Milwaukee is taking action to reduce lead in the water, but for some families, the action is coming too late.
There are 70,000 lead service lines in Milwaukee. According to WisconsinWatch.org, the city required the use of lead service lines until 1948, and finally banned them in 1962. The cost of replacing all lead service lines in the city could be between $511 and $756 million dollars, and replacing them could take more than 100 years.
The city has taken several steps in the past year to reduce residents' exposure to lead in the drinking water, including creating a water quality task force which issued its final recommendations this month. Alderman Jim Bohl chaired the task force.
"The bulk of the recommendations related to water really harken around speeding up a time frame of replacement or lining of lead sewer lateral lines," Bohl says. "Insuring individuals with low incomes are made available to lead removing filterization and filters. Insuring that we have a strong public education piece that informs individuals of all aspects of lead."
But some people say the city's recommendations come too late. Nicole Albouras says she believes she had lead contamination in her water and it affected her physically.
"I have all the symptoms of what the studies show," Albouras says. "I have chronic bone disease, very bad to the point I was getting shots, I couldn't hardly walk. I have depression issues. Obviously this caused me a lot of anxiety."
Albouras says between the fixing the lateral and fines from the city, it cost her $ 257,000 to save her house. She was able to keep her house, but she decided to move out of Milwaukee and is now living in Sheboygan.
Naseer Al Mujahed lives on Milwaukee's north side. He says his four-year-old son seemed to have some developmental delays, so he took the child to the doctor and specifically asked for a blood test to test for lead.
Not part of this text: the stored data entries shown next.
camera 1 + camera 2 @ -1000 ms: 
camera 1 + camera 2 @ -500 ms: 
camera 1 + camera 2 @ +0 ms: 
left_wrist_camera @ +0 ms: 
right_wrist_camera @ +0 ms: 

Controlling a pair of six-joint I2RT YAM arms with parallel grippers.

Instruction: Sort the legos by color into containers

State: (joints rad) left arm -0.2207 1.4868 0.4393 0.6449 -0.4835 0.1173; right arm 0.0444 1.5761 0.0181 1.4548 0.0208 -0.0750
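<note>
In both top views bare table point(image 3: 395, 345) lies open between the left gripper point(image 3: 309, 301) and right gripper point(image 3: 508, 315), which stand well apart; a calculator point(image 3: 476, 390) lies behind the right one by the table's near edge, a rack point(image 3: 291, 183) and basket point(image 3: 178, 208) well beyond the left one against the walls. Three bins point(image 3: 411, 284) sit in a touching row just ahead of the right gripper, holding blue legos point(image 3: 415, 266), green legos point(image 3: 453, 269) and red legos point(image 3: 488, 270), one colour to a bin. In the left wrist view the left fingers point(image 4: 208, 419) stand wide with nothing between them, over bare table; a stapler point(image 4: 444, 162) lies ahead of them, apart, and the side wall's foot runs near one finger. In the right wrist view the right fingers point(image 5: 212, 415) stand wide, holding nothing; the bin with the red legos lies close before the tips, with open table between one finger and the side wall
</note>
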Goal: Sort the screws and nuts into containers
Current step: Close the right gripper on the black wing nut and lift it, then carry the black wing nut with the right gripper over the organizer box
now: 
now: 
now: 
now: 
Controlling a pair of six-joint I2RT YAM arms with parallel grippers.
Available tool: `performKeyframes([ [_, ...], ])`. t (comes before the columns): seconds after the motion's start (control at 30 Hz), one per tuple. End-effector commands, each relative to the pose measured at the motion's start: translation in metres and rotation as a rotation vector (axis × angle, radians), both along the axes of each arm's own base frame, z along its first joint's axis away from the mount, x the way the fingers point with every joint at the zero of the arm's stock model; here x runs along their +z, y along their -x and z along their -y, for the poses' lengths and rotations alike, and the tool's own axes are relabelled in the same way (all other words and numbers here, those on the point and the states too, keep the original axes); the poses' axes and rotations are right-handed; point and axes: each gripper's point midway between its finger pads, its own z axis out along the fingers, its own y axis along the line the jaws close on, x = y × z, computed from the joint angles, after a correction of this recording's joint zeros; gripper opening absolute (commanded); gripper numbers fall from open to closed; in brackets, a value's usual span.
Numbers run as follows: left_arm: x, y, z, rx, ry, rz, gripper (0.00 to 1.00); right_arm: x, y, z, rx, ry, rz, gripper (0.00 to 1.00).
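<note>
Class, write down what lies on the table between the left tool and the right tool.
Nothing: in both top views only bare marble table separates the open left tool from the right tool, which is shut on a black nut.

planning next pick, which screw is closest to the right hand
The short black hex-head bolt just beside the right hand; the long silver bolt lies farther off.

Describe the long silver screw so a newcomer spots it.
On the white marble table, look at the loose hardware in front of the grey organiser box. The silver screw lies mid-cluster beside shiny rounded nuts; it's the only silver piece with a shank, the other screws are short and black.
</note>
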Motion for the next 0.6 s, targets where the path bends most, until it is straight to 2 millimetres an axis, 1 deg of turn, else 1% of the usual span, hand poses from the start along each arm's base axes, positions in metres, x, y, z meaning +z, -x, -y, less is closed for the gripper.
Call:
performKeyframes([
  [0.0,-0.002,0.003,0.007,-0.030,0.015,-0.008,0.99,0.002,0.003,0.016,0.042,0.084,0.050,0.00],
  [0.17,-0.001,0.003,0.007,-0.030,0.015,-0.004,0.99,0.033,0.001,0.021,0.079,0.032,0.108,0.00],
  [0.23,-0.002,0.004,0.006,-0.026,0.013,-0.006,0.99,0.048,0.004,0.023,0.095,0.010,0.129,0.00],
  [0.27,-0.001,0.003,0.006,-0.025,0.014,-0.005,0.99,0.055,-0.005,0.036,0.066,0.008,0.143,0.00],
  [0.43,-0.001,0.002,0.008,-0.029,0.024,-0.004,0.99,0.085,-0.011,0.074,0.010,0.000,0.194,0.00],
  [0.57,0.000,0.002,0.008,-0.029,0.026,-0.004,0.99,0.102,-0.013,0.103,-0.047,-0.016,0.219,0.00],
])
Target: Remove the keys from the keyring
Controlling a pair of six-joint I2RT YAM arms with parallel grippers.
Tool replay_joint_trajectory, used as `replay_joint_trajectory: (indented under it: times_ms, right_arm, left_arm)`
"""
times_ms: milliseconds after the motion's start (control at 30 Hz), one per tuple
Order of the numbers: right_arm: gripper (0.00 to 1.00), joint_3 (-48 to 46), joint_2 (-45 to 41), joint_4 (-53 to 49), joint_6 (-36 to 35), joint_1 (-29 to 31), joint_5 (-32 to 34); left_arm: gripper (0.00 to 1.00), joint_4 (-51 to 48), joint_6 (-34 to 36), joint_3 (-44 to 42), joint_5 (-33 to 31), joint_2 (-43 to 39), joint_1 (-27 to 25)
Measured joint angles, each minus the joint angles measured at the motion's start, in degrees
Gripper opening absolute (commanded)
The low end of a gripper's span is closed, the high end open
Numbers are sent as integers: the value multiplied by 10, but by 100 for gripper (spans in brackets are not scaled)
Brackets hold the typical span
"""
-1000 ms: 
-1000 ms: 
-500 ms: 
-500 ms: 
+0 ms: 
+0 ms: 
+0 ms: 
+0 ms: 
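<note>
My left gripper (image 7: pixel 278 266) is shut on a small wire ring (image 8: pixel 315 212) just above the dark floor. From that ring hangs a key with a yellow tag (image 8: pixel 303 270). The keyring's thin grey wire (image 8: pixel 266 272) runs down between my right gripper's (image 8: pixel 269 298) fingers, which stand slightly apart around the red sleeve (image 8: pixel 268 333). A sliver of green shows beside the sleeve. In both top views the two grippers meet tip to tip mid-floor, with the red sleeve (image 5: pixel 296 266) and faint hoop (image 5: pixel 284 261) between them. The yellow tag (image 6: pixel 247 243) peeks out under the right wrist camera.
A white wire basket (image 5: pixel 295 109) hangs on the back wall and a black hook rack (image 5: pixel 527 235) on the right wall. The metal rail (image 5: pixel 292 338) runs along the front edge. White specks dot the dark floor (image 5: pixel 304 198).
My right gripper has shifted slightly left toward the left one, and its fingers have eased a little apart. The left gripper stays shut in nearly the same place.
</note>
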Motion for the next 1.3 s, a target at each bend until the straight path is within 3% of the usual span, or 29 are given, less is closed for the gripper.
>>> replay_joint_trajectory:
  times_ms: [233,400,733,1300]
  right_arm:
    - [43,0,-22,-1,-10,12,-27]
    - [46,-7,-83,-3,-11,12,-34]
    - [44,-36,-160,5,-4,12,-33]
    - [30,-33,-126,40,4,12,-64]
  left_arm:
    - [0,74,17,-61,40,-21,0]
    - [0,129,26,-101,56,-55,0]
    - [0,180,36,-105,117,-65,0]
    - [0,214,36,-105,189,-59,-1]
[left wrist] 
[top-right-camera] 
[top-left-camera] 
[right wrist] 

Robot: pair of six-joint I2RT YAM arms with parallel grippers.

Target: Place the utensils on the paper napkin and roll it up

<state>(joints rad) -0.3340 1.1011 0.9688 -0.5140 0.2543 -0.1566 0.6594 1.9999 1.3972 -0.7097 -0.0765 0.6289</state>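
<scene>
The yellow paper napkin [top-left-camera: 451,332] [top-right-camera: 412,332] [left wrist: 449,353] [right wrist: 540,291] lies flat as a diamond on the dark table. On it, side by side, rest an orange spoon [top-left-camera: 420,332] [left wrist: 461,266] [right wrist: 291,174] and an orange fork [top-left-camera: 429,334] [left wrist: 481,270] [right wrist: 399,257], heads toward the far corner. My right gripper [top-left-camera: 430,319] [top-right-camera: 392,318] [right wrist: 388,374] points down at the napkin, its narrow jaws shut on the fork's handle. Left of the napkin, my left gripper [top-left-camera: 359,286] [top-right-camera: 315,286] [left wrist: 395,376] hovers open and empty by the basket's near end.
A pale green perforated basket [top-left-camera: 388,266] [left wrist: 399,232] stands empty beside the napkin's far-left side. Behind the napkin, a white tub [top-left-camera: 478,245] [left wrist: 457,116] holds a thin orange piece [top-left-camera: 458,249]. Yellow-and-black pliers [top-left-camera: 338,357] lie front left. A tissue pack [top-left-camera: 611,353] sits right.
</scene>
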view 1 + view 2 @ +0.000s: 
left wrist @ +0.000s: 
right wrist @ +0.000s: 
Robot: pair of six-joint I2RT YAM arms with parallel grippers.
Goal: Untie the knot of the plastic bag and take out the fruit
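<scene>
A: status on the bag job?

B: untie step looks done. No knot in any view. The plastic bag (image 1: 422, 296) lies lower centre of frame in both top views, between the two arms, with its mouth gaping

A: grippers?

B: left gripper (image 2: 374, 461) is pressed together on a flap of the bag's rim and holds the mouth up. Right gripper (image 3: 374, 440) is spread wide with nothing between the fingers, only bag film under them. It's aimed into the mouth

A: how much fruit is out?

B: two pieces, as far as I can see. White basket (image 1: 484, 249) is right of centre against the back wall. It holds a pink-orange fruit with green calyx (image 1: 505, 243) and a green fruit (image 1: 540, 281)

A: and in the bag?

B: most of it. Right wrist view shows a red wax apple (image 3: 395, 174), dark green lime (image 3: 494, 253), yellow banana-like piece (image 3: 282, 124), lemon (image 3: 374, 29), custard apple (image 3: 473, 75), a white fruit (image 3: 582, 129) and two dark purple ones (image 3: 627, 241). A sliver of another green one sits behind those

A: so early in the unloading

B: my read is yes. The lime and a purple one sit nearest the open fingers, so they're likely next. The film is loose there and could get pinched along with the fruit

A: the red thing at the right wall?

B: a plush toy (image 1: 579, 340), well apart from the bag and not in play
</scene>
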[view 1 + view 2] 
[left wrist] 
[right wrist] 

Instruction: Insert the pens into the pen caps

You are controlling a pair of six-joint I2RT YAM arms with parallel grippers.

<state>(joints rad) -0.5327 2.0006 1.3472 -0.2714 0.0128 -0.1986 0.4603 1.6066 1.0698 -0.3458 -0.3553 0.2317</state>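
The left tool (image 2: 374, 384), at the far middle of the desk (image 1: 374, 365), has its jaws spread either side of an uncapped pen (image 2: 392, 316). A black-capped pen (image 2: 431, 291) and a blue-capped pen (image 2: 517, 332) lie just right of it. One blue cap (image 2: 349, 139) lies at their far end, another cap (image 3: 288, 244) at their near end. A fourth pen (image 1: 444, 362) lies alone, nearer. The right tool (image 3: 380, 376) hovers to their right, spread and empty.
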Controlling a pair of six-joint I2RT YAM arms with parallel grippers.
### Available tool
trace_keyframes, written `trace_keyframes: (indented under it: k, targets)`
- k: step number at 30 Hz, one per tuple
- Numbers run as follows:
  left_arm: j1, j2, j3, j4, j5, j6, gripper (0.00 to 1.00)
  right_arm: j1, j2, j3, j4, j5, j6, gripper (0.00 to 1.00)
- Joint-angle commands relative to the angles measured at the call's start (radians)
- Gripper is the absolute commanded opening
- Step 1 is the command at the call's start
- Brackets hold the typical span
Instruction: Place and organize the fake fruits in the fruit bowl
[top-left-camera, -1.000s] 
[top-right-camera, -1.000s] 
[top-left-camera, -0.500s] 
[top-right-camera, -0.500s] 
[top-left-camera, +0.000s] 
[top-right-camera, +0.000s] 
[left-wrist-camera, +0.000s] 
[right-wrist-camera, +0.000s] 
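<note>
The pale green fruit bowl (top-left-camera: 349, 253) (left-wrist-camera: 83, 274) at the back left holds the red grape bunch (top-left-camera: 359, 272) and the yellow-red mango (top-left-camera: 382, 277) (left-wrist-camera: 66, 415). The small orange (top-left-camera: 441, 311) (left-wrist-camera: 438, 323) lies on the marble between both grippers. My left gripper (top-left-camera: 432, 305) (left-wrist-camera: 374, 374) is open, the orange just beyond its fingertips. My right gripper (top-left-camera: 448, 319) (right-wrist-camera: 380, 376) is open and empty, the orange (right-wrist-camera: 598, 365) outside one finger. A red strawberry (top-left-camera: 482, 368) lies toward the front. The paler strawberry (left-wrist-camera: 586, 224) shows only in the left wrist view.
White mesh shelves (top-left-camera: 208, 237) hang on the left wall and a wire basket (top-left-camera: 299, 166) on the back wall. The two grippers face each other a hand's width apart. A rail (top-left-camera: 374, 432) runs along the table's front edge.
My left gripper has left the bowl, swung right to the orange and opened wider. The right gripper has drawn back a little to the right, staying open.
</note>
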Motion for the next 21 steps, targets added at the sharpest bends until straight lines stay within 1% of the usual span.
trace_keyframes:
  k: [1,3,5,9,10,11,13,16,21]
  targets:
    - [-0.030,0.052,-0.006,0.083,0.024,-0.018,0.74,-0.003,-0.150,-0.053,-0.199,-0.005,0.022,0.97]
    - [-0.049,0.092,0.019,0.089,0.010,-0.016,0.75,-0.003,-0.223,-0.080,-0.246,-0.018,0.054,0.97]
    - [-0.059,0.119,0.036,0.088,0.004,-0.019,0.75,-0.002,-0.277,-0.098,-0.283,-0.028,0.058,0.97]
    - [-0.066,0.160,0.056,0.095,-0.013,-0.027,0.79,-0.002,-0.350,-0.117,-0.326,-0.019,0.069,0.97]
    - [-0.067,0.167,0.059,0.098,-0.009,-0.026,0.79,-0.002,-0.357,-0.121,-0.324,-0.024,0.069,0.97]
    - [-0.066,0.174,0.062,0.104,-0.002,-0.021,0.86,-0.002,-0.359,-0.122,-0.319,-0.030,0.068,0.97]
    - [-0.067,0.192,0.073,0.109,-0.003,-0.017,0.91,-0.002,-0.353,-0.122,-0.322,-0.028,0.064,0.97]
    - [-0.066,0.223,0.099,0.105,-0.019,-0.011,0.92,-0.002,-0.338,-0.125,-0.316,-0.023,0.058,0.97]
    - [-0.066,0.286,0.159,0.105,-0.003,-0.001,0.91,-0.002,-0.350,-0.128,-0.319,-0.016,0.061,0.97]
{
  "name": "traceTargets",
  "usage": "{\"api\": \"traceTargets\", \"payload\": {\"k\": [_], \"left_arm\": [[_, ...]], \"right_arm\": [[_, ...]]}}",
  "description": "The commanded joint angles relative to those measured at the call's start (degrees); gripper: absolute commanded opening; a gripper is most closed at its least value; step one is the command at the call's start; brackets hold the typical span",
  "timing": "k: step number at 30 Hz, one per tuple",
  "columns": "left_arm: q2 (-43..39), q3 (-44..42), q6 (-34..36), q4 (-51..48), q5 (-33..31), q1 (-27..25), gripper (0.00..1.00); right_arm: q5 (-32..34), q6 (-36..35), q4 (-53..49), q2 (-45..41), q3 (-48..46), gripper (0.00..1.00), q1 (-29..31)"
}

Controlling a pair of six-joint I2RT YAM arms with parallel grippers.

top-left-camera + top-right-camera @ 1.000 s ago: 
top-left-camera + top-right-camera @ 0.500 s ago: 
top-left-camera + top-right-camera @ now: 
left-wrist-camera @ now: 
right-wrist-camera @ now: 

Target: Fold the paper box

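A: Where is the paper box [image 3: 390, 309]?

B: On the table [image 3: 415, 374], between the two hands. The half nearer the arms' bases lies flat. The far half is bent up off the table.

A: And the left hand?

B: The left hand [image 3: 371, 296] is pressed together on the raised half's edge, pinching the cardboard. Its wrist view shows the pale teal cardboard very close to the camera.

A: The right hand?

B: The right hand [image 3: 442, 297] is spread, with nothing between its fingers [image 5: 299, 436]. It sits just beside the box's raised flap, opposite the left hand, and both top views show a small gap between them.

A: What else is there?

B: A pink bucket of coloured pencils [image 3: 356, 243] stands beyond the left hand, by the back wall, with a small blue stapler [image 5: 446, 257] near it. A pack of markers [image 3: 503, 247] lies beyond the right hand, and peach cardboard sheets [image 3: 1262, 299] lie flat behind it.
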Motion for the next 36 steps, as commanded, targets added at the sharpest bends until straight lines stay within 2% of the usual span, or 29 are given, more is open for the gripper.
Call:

"His readings came back at the number eleven, and obviously we're kind of oblivious to what that means," Al Mujahed said. "They don't want to see a child's lead above a three."
Mujahed says he's been trying to reach out to the city and state for help, but he hasn't had any luck.
"We were told, at least looking online, the City of Milwaukee makes it look as though someone is supposed to come out to the home when your child has a high level of lead. They have a phone number online but no one answers and there's no way to leave a voice mail. So I'm stuck, and this happened about four weeks ago, about a month now since we left the doctor and have been on this whole kick," Al Mujahed says.
Lead laterals aren't unique to Milwaukee. Other Wisconsin communities, like Racine, are also dealing with them. Melissa Warner is with the Sierra Club. "We have very old housing stock, as does Milwaukee, so a lot of our houses still have the older type of sittings and sodder and ways of getting the water into the house," Warner says.
The Racine water utility says up to 12,000 homes have lead water laterals. Warner says children need to be protected, because those exposed to high levels of lead are affected for their entire lives. "They're not going to have as well-paying or productive jobs as they become adults, so they're still going to cost us money in the social services network that many of these people, if they're severely affected, are going to need," Warner says.
Warner says she'd like to see Racine provide water filters for homeowners.